PROBLEM :: Look over the material for the string "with". Copy every line where it turns up.
START SUPPLIED MATERIAL
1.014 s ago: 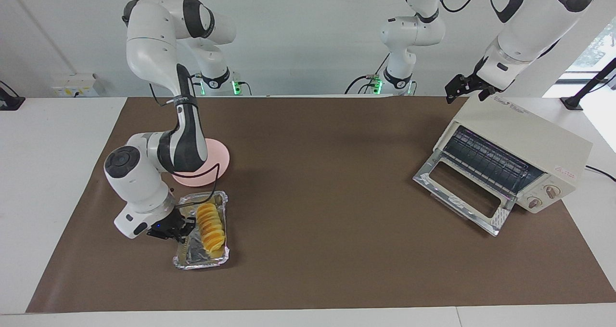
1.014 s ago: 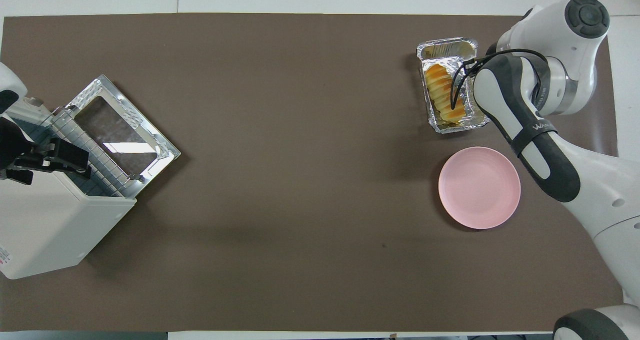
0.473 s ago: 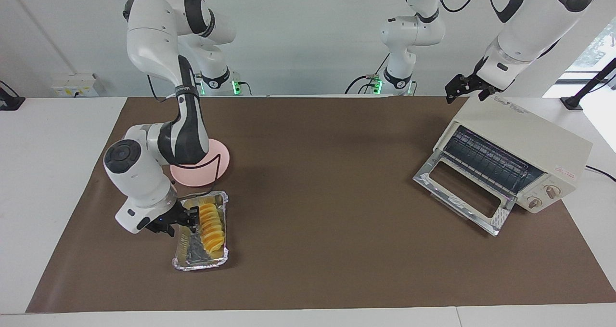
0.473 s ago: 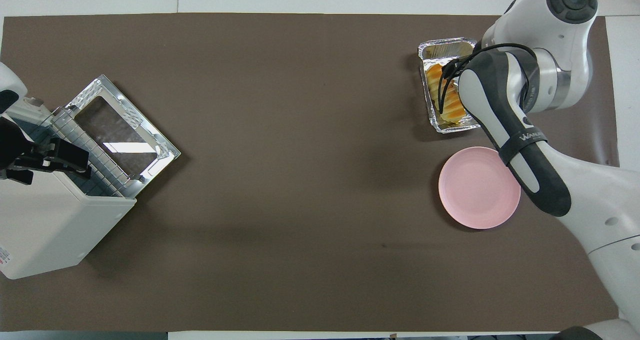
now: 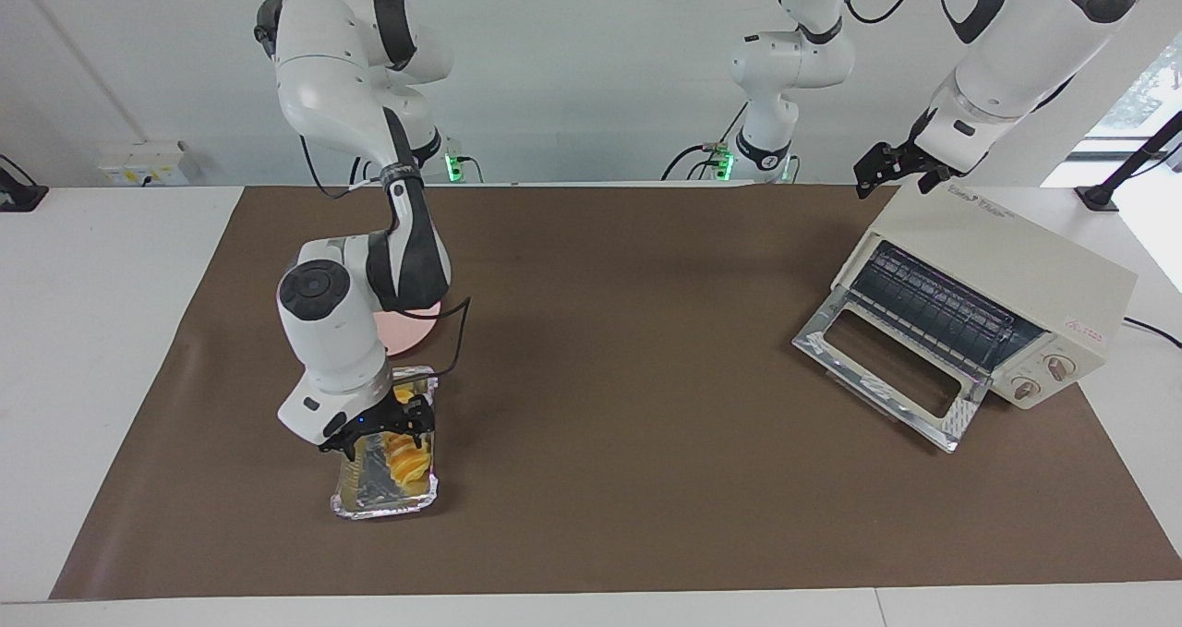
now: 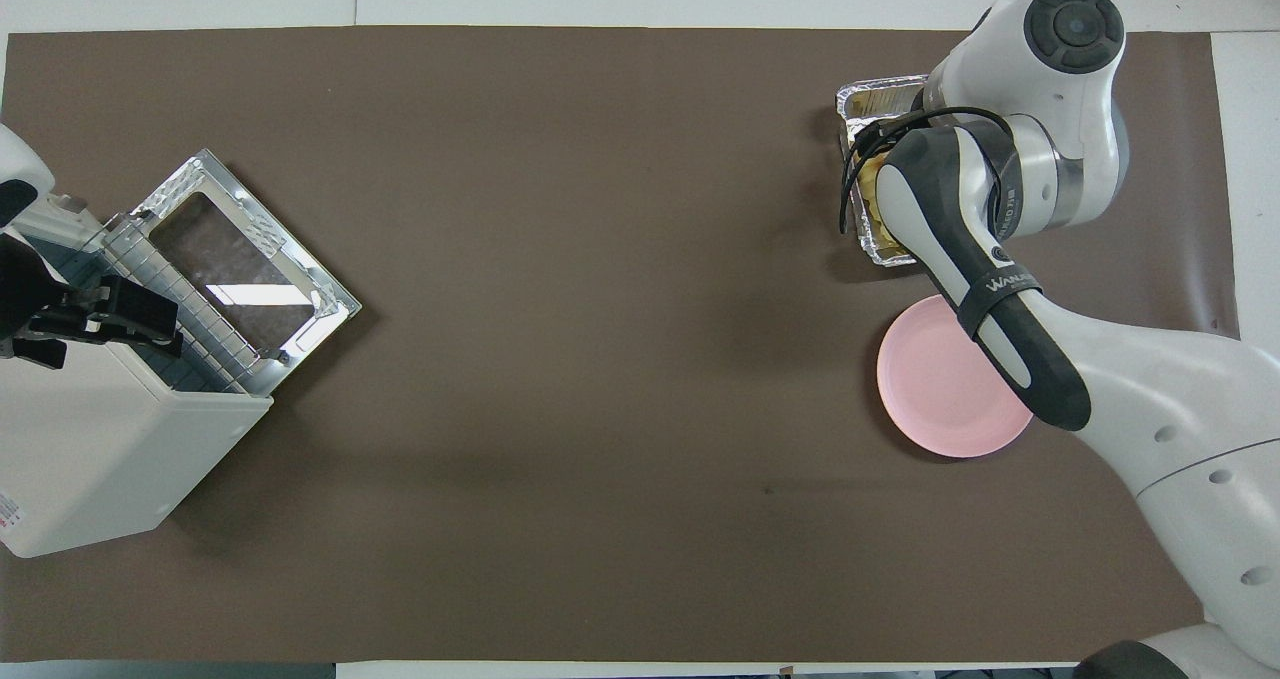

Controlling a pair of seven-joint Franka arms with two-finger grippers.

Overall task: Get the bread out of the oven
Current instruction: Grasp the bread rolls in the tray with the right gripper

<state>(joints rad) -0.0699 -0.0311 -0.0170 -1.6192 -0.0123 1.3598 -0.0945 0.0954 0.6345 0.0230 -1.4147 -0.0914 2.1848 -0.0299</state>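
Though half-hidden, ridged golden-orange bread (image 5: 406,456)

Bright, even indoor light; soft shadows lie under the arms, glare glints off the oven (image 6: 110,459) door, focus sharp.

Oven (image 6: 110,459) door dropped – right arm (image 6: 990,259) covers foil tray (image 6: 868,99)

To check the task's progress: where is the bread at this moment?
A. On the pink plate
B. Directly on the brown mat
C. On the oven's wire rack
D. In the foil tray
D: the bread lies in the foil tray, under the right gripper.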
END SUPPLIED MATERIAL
RESULT FOR THIS EXERCISE ::
Controlling a pair of seven-joint Franka arms with two-finger grippers.
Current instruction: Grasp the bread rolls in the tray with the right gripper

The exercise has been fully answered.